[Start of section]
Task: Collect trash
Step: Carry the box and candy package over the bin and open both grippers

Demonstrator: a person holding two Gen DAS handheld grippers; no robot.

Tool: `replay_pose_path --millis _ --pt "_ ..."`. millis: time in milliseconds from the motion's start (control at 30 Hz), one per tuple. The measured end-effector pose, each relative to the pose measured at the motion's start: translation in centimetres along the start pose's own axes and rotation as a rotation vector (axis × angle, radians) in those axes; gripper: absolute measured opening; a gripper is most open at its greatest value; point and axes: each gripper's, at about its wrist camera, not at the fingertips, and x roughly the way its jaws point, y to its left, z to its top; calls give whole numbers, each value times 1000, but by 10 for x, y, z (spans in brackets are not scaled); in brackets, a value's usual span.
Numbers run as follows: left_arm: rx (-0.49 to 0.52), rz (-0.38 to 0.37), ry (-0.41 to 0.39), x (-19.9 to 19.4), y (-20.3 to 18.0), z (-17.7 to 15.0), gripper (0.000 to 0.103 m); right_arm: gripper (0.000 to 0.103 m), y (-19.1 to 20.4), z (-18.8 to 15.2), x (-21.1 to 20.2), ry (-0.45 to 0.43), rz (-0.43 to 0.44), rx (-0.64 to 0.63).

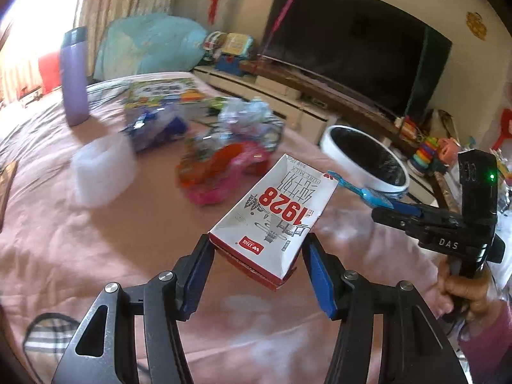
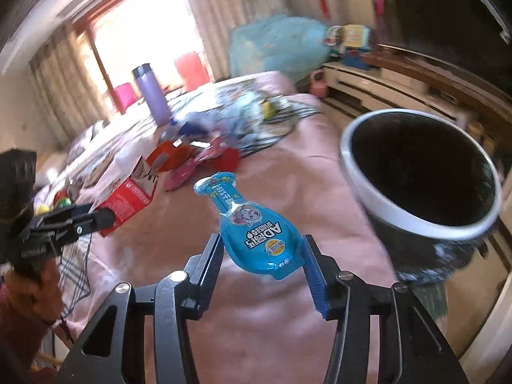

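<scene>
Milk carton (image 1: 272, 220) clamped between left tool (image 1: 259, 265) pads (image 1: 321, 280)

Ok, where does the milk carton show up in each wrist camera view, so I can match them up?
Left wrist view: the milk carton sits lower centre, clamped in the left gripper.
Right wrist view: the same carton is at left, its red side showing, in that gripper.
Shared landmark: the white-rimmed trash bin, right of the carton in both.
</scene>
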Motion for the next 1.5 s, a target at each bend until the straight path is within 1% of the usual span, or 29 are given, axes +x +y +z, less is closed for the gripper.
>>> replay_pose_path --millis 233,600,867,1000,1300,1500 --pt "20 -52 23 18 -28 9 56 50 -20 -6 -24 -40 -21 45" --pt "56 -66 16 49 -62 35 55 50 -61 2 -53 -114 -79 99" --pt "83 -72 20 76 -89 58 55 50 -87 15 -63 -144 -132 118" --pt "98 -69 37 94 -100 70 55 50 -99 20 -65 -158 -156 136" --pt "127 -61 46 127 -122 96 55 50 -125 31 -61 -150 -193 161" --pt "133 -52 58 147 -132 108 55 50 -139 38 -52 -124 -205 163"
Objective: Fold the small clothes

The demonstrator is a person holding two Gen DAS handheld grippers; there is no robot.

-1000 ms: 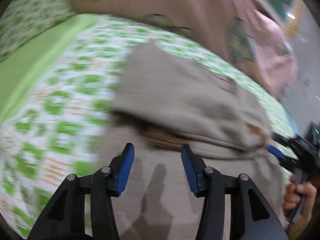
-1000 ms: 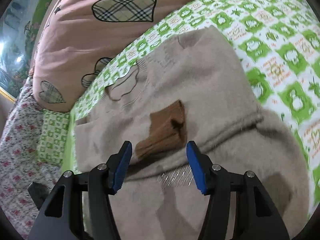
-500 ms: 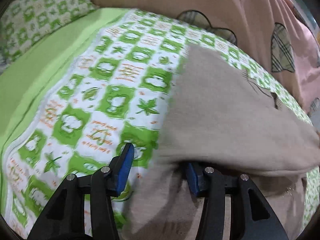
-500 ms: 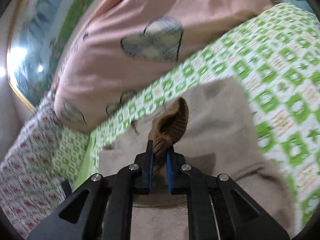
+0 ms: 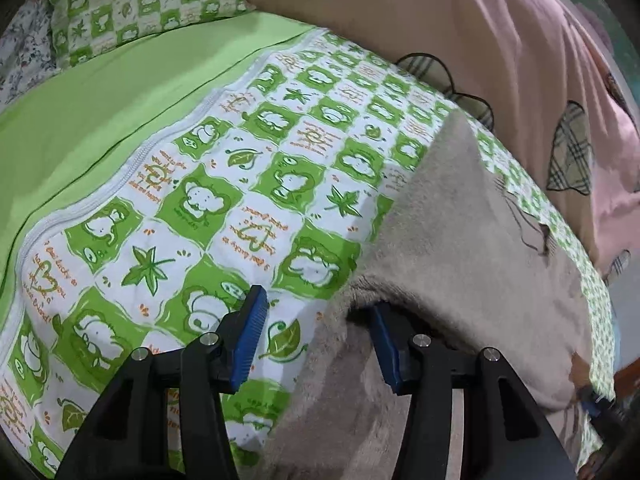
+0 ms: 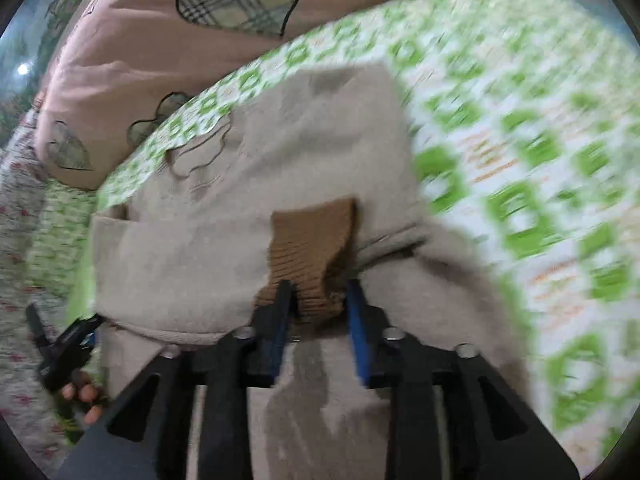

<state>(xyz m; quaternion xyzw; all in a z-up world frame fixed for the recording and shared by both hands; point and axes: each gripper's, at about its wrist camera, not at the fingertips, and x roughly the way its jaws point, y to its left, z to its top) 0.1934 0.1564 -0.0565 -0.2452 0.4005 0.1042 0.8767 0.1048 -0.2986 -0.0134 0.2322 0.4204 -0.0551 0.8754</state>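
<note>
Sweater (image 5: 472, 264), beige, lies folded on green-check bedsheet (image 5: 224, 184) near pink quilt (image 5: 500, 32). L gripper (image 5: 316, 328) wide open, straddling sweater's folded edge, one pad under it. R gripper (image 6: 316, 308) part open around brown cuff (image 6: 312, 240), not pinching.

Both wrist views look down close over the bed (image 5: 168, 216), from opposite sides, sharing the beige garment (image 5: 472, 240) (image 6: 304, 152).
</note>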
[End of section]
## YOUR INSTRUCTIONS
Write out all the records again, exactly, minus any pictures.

## EXPECTED OUTPUT
Task: Collect trash
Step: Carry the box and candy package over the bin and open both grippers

Demonstrator: a person holding two Gen DAS handheld grippers; no robot.

Tool: `replay_pose_path --millis _ --pt "_ ..."`. millis: time in milliseconds from the motion's start (control at 30 Hz), one per tuple. The measured end-effector pose, each relative to the pose measured at the motion's start: translation in centimetres along the start pose's own axes and rotation as a rotation vector (axis × angle, radians) in those axes; gripper: absolute measured opening; a gripper is most open at its greatest value; point and axes: each gripper's, at about its wrist camera, not at the fingertips, and x roughly the way its jaws point, y to its left, z to its top; calls give whole numbers, each value times 1000, but by 10 for x, y, z (spans in brackets are not scaled); in brackets, a value's usual span.
Numbers run as follows: left_arm: rx (-0.49 to 0.52), rz (-0.38 to 0.37), ry (-0.41 to 0.39), x (-19.9 to 19.4), y (-20.3 to 18.0), z (-17.7 to 15.0), gripper (0.000 to 0.103 m); right_arm: gripper (0.000 to 0.103 m), y (-19.1 to 20.4), z (-18.8 to 15.2), x (-21.1 to 20.2), ry (-0.45 to 0.43), rz (-0.43 to 0.44), rx (-0.64 to 0.63).


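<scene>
Milk carton (image 1: 272, 220) clamped between left tool (image 1: 259, 265) pads (image 1: 321, 280)

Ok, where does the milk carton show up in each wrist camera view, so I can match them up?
Left wrist view: the milk carton sits lower centre, clamped in the left gripper.
Right wrist view: the same carton is at left, its red side showing, in that gripper.
Shared landmark: the white-rimmed trash bin, right of the carton in both.
</scene>
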Motion for the next 1.5 s, a target at each bend until the straight path is within 1% of the usual span, or 29 are given, axes +x +y +z, less is closed for the gripper.
>>> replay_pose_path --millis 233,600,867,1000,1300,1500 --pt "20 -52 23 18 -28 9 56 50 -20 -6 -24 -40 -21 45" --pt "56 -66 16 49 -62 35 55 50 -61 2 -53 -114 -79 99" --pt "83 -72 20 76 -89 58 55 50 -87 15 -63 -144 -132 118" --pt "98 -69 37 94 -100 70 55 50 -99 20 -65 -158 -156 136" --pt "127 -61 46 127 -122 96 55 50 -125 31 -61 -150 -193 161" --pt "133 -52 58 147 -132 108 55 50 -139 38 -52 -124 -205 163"
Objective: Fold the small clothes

The demonstrator is a person holding two Gen DAS handheld grippers; there is no robot.

-1000 ms: 
-1000 ms: 
-500 ms: 
-500 ms: 
+0 ms: 
+0 ms: 

<state>(xyz m; quaternion xyzw; all in a z-up world frame fixed for the recording and shared by both hands; point and axes: each gripper's, at about its wrist camera, not at the fingertips, and x roughly the way its jaws point, y to its left, z to its top) 0.1934 0.1564 -0.0565 -0.2452 0.4005 0.1042 0.8767 0.1048 -0.2986 -0.0134 0.2322 0.4204 -0.0551 0.8754</state>
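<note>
Sweater (image 5: 472, 264), beige, lies folded on green-check bedsheet (image 5: 224, 184) near pink quilt (image 5: 500, 32). L gripper (image 5: 316, 328) wide open, straddling sweater's folded edge, one pad under it. R gripper (image 6: 316, 308) part open around brown cuff (image 6: 312, 240), not pinching.

Both wrist views look down close over the bed (image 5: 168, 216), from opposite sides, sharing the beige garment (image 5: 472, 240) (image 6: 304, 152).
</note>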

No more output is given for this exercise.